**Action item**
Restate the data that follows exactly as it stands, beginning with the first line and ending with the line that contains "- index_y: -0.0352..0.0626".

── Supplied information ──

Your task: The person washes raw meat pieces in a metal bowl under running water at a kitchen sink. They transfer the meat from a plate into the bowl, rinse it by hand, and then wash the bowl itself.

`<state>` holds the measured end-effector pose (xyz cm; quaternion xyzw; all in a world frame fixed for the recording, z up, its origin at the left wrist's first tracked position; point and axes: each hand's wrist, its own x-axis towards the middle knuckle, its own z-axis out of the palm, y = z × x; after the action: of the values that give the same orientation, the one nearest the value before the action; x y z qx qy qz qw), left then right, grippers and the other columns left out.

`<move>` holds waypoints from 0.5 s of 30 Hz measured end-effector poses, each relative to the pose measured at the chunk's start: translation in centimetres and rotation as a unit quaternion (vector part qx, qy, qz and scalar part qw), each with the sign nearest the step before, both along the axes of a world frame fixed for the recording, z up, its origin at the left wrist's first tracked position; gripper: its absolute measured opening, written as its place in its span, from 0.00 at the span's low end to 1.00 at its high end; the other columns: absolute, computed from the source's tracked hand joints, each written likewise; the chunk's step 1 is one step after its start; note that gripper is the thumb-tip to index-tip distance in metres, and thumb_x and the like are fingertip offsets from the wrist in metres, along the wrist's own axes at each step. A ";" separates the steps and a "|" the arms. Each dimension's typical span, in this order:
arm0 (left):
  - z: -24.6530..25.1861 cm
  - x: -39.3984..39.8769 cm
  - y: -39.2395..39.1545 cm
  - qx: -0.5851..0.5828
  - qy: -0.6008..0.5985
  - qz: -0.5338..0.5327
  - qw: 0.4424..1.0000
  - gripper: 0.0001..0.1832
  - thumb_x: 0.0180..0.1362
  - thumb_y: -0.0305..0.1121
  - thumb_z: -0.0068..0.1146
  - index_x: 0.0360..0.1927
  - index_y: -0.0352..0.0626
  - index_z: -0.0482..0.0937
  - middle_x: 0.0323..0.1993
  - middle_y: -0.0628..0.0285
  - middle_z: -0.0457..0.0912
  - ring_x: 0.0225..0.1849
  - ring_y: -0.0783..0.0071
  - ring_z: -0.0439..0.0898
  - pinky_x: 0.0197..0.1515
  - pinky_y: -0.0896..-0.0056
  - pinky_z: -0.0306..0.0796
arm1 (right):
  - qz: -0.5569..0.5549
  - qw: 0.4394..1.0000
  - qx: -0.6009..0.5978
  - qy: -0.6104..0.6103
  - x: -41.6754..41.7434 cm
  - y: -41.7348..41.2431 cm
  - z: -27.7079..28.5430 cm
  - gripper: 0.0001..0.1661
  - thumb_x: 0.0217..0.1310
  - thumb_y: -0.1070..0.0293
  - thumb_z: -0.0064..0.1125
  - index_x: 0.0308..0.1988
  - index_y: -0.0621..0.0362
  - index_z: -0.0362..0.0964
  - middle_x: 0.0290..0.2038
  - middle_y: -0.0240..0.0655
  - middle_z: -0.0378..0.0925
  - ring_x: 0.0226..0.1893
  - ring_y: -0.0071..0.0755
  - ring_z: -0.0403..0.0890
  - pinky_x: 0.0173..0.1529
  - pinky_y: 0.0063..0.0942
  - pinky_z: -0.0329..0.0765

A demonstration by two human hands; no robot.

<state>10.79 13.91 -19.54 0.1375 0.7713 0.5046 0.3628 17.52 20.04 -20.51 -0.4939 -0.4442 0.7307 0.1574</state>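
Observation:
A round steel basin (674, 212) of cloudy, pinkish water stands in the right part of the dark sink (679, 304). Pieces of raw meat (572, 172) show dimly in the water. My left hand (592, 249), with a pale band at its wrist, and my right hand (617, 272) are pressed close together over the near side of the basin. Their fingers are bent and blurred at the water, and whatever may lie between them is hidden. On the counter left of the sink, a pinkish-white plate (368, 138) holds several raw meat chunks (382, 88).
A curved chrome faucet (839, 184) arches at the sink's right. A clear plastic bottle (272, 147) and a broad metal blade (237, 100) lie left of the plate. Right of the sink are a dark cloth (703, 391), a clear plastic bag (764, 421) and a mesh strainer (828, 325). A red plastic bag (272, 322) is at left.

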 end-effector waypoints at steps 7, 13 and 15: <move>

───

**Solved exercise**
Your task: The person washes raw meat pieces in a metal bowl under running water at a kitchen sink. They transfer the meat from a plate into the bowl, rinse it by hand, and then wash the bowl itself.

`<state>` holds the measured end-effector pose (xyz cm; quaternion xyzw; all in a world frame fixed for the recording, z up, its origin at the left wrist's first tracked position; point and axes: each hand's wrist, its own x-axis towards the middle knuckle, its own z-axis out of the palm, y = z × x; after the action: of the values that give the same orientation, the one nearest the value before the action; x y z qx qy qz qw), left then right, grippers and the other columns left out.

`<move>` holds waypoints from 0.5 s of 30 Hz measured end-effector poses, each relative to the pose measured at the chunk's start: translation in centimetres and rotation as a unit quaternion (vector part qx, qy, qz and scalar part qw), each with the sign nearest the step before, both along the axes of a world frame fixed for the recording, z up, its origin at the left wrist's first tracked position; gripper: its absolute measured opening, written as its place in its span, from 0.00 at the span's low end to 1.00 at its high end; the other columns: absolute, computed from the source's tracked hand joints, each written likewise; the chunk's step 1 is one step after its start; note that gripper is the thumb-tip to index-tip distance in metres, and thumb_x and the like are fingertip offsets from the wrist in metres, along the wrist's own axes at each step. A ";" separates the steps and a "|" the arms. Each dimension's typical span, in this order:
arm0 (left):
  - z: -24.6530..25.1861 cm
  - x: -39.3984..39.8769 cm
  - y: -39.2395..39.1545 cm
  - qx: -0.5851..0.5828
  - qy: -0.6008..0.5985
  - qz: -0.5338..0.5327
  - qw: 0.4424..1.0000
  - gripper: 0.0001..0.1832
  - thumb_x: 0.0180..0.1362
  - thumb_y: -0.0305..0.1121
  - thumb_z: -0.0068..0.1146
  - index_x: 0.0360..0.1927
  - index_y: -0.0352..0.0626

No further output is expected for this exercise.